A panel of five experts discussed this problem and the impact that the expanded use of telehealth has had on health care on Wednesday in a forum sponsored by the Oregon Health Forum, an affiliate of The Lund Report. The virtual event had nearly 500 attendees.
Telehealth use increased across-the-board as providers looked for ways to serve more patients and keep them safe during the pandemic, they said.
Now, providers want to build on that.
“It’s clear that we need to keep up on the momentum,” said Abby Sears, chief executive officer of OCHIN, a Portland-based nonprofit health care innovation center.
To do that they need to increase patient access and receive adequate reimbursement for visits, Sears said.
The federal government has stepped up efforts to fund telehealth services.

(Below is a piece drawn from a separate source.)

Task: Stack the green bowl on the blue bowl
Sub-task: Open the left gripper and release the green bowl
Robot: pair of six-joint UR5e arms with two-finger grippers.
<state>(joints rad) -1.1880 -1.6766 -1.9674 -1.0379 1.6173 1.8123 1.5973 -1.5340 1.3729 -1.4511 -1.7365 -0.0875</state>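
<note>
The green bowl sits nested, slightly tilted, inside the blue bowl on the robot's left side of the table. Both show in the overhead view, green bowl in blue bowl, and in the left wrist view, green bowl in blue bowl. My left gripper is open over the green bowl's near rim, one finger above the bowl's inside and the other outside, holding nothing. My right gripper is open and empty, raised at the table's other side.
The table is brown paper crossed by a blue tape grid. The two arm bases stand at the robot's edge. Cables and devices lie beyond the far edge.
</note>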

The Federal Communications Commission on Wednesday announced $20 million in grants to 67 different providers for telehealth services, including two in Oregon. Portland-based Volunteers of America Oregon will receive $740,513 for a telehealth platform, laptop computers, videoconferencing equipment and software and network upgrades. Providers will use it in work with patients on substance use, mental health, and behavioral health issues.

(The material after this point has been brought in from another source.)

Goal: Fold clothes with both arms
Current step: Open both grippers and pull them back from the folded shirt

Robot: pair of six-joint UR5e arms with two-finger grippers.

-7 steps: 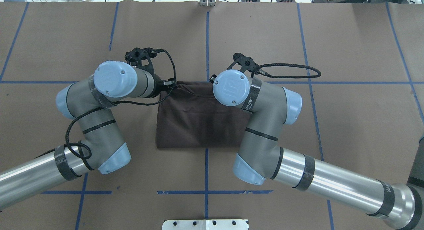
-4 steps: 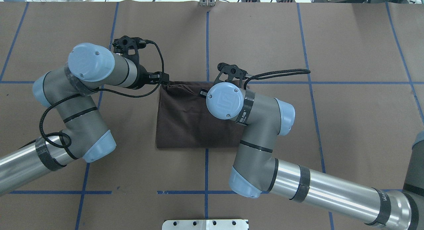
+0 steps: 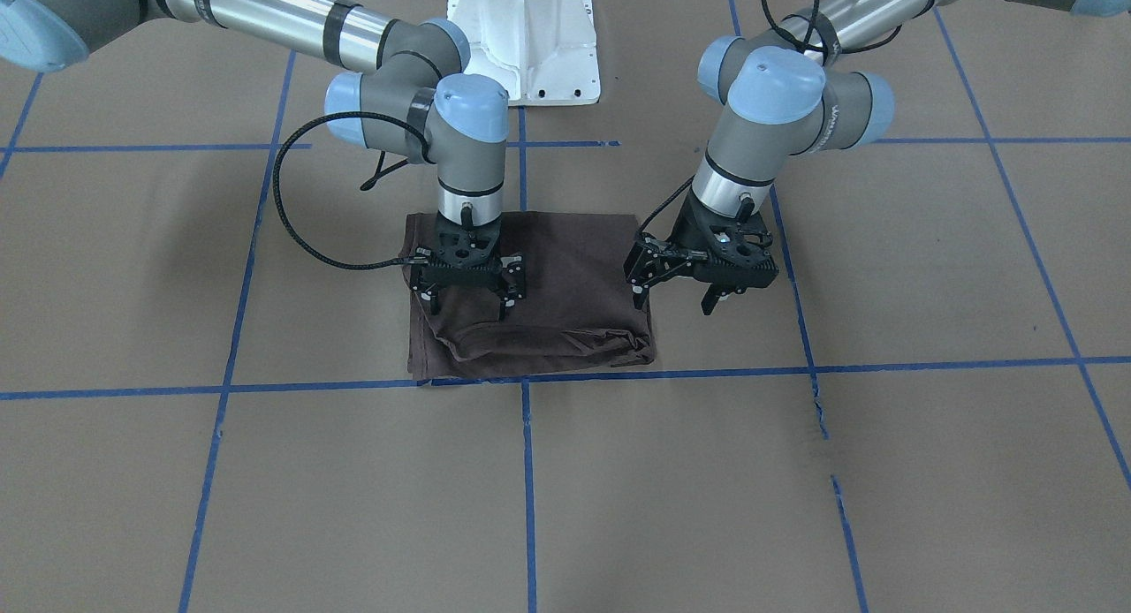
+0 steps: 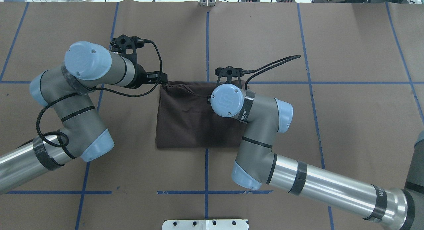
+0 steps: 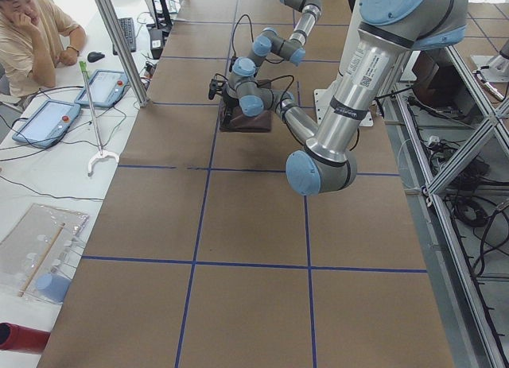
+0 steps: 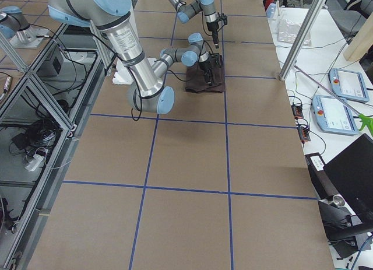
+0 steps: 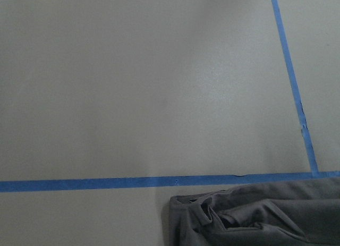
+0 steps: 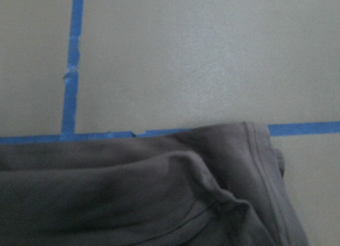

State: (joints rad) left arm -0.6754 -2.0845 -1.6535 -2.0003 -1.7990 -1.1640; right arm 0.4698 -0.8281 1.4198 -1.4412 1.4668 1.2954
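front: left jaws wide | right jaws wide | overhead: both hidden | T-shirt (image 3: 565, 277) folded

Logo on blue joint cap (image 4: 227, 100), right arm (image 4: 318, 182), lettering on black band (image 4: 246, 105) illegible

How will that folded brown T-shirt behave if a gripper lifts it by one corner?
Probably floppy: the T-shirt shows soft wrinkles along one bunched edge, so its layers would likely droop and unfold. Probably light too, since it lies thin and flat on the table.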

Prism Health in Portland will receive $28,131 for video conferencing software licenses and equipment for telehealth visits. Prism Health serves lesbian, gay, bisexual, transgender and queer patients as an extension of the Cascade AIDS Project,
Telehealth has advantages beyond convenience, said Max Janasik, chief executive officer of One Community Health of Hood River, a federally qualified health center.
“A physician can have a window into a home,” he said.
Janasik gave an example of how a physician can observe a patient perform everyday activities and help organize medications.
Dr. Stella Dantas, associate medical director of ambulatory and convenient care at Kaiser Permanente, said people with young children or caregivers for the elderly are appreciative of telehealth.
Dantas said patients have found telehealth can help them during a variety of settings, including primary care and chronic conditions.
But challenges remain. Rep. Pam Marsh, D-Ashland, said broadband access in rural areas is nonexistent. Others cannot afford to pay for the technology.
“While some of us are equipped with broadband that will enable us to cruise into the future, a significant number of Oregonians are falling behind,” Marsh said.
Rep. Rachel Prusak, D-Tualatin/West Linn and a family nurse practitioner, said the pandemic has focused attention on pay parity for providers who offer telehealth. Before the pandemic, there was less openness to those conversations, Prusak said.
“If there is a silver lining, it has pulled the curtain back on a lot of injustice out there,” Prusak said.
Prusak said it’s critical for providers and patients to have pay parity in the long-term future, including during disasters. Pay parity gives providers a similar reimbursement for telehealth care without requiring an in-person patient visit.
“Right now, it’s COVID-19, but we will have earthquakes, we will have fires and we need to make sure at all times providers can see patients,” Prusak said.
Prusak added: “We need this tool in our toolbelt for everyone.”
The event moderator was Lori Laubach, practice partner at Moss Adams LLP, an accounting and consulting firm that works in the health care industry and other sectors.